History
- Name: Asia
- Owner: Sanson & Co.
- Builder: Philadelphia
- Launched: 1798
- Fate: Taken; condemned 1805

United Kingdom
- Name: Duchess of York
- Owner: J. Annen & Co.
- Acquired: 1805 by purchase
- Fate: Wrecked 1 February 1826

General characteristics
- Type: Full-rigged ship
- Tons burthen: 342, or 350, or 35080⁄94 or 351, or 357 (bm)
- Propulsion: Sail
- Armament: 1800:4 × 4-pounder + 2 × 9-pounder + 1 × 6-pounder guns; 1810:2 × 9-pounder guns + 10 × 9-pounder carronades; 1810:6 × 6-pounder guns + 8 × 12-pounder guns "of the new construction"; 1815:12 × 4-pounder guns + 2 × 9-pounder carronades; 1815:8 × 9-pounder + 6 × 6-pounder guns; 1815:10 × 6-pounder guns + 4 × 4-pounders "of the new construction";

= Asia (1798 ship) =

Merchant ship 1798 to 1826

Asia was launched at Philadelphia.
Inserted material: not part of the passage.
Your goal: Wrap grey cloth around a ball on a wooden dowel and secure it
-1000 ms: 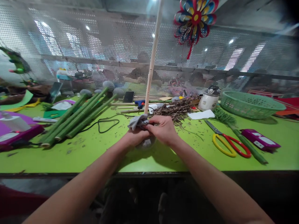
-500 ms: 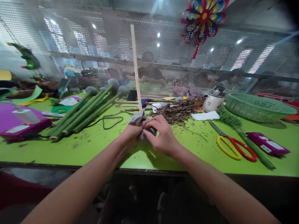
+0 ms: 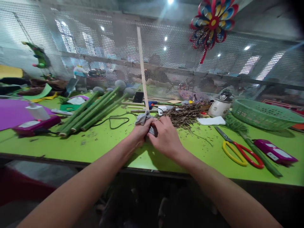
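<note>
A crumpled grey cloth (image 3: 142, 117) is bunched between my two hands, over the near middle of the green table. Out of it rises a long pale wooden stick (image 3: 143, 69), nearly upright with a slight lean to the left. My left hand (image 3: 142, 129) is closed around the cloth near the stick's lower end. From the right, my right hand (image 3: 165, 134) pinches the cloth, thumb and fingers bent against it. The palms and the part of the cloth inside them are hidden.
Left lie several green-wrapped stems (image 3: 95, 110) with grey round ends, and a purple box (image 3: 36, 125) with a white plug. Dried plant stalks (image 3: 190, 112) lie behind my hands. To the right are scissors (image 3: 234, 147), a green basket (image 3: 266, 115), a white pot (image 3: 219, 106) and another purple box (image 3: 274, 152).
The whole view has shifted slightly, so most things appear further right. My right hand's fingers have closed in tighter on the cloth; both hands stay at the stick's base.
</note>
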Available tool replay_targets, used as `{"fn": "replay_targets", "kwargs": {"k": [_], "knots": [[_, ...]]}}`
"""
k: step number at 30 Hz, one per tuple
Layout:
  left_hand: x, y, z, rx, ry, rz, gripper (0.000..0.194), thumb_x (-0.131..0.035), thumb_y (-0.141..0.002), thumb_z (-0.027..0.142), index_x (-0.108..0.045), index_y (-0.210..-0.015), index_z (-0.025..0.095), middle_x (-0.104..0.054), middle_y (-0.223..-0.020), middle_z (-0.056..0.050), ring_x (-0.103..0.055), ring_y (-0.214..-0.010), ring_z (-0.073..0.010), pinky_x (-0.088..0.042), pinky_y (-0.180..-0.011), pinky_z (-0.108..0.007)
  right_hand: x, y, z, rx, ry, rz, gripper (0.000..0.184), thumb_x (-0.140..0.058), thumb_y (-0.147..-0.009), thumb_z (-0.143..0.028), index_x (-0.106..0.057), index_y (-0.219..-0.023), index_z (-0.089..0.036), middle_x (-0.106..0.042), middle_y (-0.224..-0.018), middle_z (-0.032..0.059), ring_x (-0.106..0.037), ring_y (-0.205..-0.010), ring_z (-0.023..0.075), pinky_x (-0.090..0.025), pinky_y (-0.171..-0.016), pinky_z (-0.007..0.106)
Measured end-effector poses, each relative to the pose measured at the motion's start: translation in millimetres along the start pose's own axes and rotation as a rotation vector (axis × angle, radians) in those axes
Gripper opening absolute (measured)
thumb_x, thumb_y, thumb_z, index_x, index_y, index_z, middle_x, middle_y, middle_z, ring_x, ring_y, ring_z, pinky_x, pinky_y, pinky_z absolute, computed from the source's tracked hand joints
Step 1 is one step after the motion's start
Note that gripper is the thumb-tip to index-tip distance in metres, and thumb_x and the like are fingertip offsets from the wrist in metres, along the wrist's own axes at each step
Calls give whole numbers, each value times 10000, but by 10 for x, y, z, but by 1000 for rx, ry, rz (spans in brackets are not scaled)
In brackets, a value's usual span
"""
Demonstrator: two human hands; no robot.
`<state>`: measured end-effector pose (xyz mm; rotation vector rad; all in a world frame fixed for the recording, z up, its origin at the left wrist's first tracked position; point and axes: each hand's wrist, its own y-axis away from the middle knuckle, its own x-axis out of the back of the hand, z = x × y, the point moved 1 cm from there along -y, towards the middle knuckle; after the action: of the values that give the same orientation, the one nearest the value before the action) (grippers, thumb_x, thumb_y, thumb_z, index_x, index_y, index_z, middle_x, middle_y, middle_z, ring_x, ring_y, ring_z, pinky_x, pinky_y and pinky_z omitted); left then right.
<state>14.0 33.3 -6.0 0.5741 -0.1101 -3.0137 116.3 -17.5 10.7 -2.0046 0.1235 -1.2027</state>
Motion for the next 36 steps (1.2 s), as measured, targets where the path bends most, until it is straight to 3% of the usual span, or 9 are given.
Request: {"fn": "replay_targets", "kwargs": {"k": [5,10,14,19,25,29,36], "knots": [[-44,57,24,-45,42,-178,205,-605,-685,286,-504,-539,186,-487,-523,34,-434,-454,-83,-348,-424,-209,-37,-61,48,-86,-52,25,21,-578,-724,-186,-595,-728,-176,-567,-791,75,-510,-774,219,-428,-673,341],[-58,63,-5,-98,-9,-234,164,-607,-690,268,-556,-569,171,-532,-569,20,-472,-521,-92,-380,-481,-201,-51,-151,157,-161,-244,42,136,-515,-686,-99,-573,-591,-177,-595,-621,20,-521,-588,150,-389,-587,277],[-73,58,33,-18,73,-253,111,-666,-643,270,-633,-693,176,-607,-637,11,-551,-588,-115,-436,-568,-214,-58,-173,274,-325,-443,81,119,-559,-687,-169,-586,-571,-161,-565,-542,-1,-487,-512,123,-374,-522,250],[-29,118,81,152,40,-377,130,-638,-594,200,-676,-710,154,-645,-628,-37,-582,-569,-163,-465,-557,-267,-53,-162,352,-445,-620,143,116,-626,-659,-237,-612,-581,-152,-585,-554,-1,-501,-529,123,-393,-523,245],[-10,191,35,31,-184,-519,359,-749,-539,149,-702,-894,169,-702,-862,-50,-641,-758,-193,-499,-705,-290,-20,-156,461,-584,-1019,15,87,-706,-543,-190,-672,-600,-134,-625,-558,-12,-505,-505,103,-421,-528,241],[-55,188,-8,-17,-271,-480,457,-789,-554,237,-671,-989,166,-694,-960,-55,-632,-896,-226,-484,-826,-347,7,-170,508,-599,-1056,-32,105,-695,-529,-151,-707,-632,-132,-664,-605,-3,-534,-542,107,-439,-559,242],[-31,153,-72,-26,-320,-396,380,-756,-600,303,-689,-947,163,-708,-913,-46,-630,-914,-248,-461,-883,-393,48,-177,464,-566,-1007,-10,115,-629,-535,-102,-710,-610,-134,-634,-557,-24,-506,-505,92,-424,-521,222]]}}
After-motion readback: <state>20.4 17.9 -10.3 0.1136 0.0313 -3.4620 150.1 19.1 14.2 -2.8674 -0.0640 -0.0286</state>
Early records have her launch year as 1795, but later records have it as 1798. She entered British records in 1800 as trading with the Far East. As the British East India Company had a monopoly of British trade with the Far East, Asia almost certainly did not sail under the British flag, though she did operate from Britain. In 1805 the privateer Mercury seized her and the High Court of Admiralty condemned Asia for trading with France. New owners named her Duchess of York (or Dutchess of York, depending on the source). She then became a West Indiaman. She was wrecked at Guadeloupe in 1826.

==Asia==
Asia first appeared in British shipping registers in 1800.
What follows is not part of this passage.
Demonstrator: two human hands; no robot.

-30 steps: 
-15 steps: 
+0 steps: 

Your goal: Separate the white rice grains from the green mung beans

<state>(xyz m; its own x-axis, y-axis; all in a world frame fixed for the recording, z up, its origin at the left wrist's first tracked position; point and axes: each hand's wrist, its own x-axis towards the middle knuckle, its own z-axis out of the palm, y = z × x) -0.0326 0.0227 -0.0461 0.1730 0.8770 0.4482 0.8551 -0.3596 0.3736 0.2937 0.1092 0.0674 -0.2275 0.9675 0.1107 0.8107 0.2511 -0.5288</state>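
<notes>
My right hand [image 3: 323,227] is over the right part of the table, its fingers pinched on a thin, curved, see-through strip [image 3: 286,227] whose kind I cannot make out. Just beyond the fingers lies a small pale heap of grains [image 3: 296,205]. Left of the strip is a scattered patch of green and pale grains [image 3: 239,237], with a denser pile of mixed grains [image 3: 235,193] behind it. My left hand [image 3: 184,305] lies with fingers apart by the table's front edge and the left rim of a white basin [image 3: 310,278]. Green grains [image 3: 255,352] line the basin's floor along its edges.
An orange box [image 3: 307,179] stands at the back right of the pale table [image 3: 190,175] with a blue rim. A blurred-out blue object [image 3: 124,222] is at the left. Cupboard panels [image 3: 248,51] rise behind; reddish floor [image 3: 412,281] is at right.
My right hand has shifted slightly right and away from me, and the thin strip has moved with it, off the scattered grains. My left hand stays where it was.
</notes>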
| Year | Master | Owner | Trade | Source |
|---|---|---|---|---|
| 1800 | T. Morgan | Sanson & Co. | London-India | Register of Shipping |
| 1800 | Morgan | Sanson & Co. | London-Canton | Lloyd's Register |
| 1805 | W. Morgan | Sanson & Co. | London-Canton | Lloyd's Register |

On 22 May 1805 the Prize Court condemned Asia. The privateer Mercury had detained her for trading with the French.

==Duchess of York==
J. Annen & Co. purchased Asia and renamed her Duchess of York.
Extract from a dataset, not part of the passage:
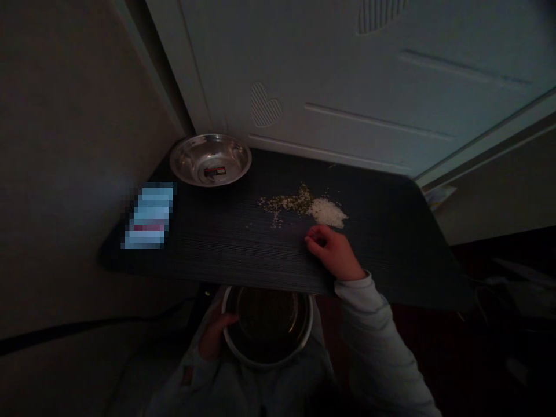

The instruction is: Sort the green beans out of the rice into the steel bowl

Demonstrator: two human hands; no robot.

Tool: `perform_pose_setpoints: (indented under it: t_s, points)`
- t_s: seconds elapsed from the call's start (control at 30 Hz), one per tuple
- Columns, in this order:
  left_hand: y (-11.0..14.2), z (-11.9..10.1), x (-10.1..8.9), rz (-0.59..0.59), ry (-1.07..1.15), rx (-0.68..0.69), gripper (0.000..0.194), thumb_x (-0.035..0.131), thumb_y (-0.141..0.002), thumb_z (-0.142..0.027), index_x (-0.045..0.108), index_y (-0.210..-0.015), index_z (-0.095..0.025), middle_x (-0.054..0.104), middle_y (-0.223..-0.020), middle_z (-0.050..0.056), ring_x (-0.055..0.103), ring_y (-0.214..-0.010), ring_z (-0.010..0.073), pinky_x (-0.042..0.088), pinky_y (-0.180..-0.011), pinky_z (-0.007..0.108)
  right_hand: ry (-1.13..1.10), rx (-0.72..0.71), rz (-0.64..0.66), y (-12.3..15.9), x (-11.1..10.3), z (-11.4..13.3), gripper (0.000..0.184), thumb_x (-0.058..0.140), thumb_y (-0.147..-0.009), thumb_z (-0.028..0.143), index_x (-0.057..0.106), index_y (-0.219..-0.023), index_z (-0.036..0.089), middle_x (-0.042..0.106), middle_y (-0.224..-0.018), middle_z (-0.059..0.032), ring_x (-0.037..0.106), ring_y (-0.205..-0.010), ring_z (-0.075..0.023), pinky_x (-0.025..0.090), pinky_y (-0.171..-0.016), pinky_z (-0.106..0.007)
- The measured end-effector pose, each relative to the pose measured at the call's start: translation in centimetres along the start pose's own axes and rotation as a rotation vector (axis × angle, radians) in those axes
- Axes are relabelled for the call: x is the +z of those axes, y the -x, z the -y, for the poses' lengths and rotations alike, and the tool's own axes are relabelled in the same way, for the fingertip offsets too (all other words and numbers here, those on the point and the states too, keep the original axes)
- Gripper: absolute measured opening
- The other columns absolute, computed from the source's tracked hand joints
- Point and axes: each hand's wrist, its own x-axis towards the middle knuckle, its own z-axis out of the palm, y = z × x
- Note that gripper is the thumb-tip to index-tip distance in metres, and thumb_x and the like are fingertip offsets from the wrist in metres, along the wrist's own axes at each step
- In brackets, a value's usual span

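Note:
My right hand (pixel 337 253) rests low over the dark table (pixel 391 231), just in front of a heap of white grains that looks like rice (pixel 328 213). Its fingers are curled in toward the thumb; whatever lies between the tips is too small to make out. Left of the heap, small greenish grains (pixel 299 204) mixed with white ones are scattered. Below the table edge, my left hand (pixel 214 335) grips the left side of a round metal bowl (pixel 269 365) on my lap, thumb over the rim. The bowl's dark contents are hard to tell.
A shiny steel basin (pixel 237 165) with a label inside stands at the table's back left. A blurred bright rectangle (pixel 150 214) is at the left edge. Behind the table rises a white panel (pixel 347 75) with heart shapes. A dark strap (pixel 95 329) runs at lower left.

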Motion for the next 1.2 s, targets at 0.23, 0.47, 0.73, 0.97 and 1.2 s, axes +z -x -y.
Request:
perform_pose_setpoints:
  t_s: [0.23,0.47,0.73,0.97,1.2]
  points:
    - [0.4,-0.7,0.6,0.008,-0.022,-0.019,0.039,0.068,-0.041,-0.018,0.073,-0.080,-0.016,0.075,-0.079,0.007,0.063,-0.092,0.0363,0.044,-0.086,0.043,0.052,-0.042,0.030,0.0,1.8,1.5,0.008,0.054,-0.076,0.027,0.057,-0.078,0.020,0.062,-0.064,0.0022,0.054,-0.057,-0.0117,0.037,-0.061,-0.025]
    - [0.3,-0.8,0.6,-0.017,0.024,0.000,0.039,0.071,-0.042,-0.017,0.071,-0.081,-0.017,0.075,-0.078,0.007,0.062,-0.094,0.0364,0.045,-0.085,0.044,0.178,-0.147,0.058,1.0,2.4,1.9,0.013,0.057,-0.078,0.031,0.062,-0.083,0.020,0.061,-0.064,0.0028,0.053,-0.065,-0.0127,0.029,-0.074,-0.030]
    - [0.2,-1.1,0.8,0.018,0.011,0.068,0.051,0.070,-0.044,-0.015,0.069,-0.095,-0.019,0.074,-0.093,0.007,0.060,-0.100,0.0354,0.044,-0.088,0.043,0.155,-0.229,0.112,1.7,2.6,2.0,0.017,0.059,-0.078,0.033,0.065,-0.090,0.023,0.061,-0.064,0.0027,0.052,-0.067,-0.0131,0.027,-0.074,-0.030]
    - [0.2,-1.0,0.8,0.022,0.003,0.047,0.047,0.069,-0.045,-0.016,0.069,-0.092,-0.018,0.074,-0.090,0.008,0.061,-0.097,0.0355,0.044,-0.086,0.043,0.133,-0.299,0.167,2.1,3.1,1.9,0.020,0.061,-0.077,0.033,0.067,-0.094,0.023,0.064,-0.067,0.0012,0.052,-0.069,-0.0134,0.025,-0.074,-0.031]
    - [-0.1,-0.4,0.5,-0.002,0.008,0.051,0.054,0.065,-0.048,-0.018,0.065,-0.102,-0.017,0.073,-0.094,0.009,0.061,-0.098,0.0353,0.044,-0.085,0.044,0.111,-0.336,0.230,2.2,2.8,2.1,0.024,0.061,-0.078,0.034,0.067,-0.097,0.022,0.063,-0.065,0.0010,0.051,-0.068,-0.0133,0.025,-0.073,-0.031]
On 18 November 1810, Duchess of York was outbound from London to Rio de Janeiro when she ran aground on the Goodwin Sands. Some boats from Ramsgate got her off.

On 19 December 1812 a violent gale damaged Dutchess of York, Massingham, master, and several other vessels in the Tagus.

| Year | Master | Owner | Trade | Source |
|---|---|---|---|---|
| 1806 | Massingham | J. Annen & Co. | London-Surinam | Register of Shipping |
| 1806 | Poulteny | J. Annen & Co. | London-West Indies | Lloyd's Register |
| 1809 | Masingham D. Dorothy | J. Annen & Co. | London—Montevideo London—Curacoa | Register of Shipping |
| 1810 | Dorothy Masingham | J. Annen & Co. | Liverpool-Curacoa London-Haiti | Register of Shipping |
| 1810 | Butler Masingham | J.Annen & Co. | London-West Indies | Lloyd's Register |
| 1815 | Massingham | J.Annen & Co. | London-Buenos Aires | Register of Shipping |
| 1815 | Massingham | J. Annen & Co. | London-Buenos Aires | Lloyd's Register |
| 1820 | Massingham | J. Annen & Co. | London-Buenos Aires | Lloyd's Register Register of Shipping |
| 1826 | G. Oxley | Somes & Co. | Cork transport | Lloyd's Register |
| 1826 | Oxley | Curling & Co. | London transport | Register of Shipping |

==Loss==
The transport Dutchess of York, Ford, master, was wrecked on 1 February 1826 on the north coast of Guadeloupe. All on board were rescued. Lloyd's Register and Register of Shipping no longer list her in 1827.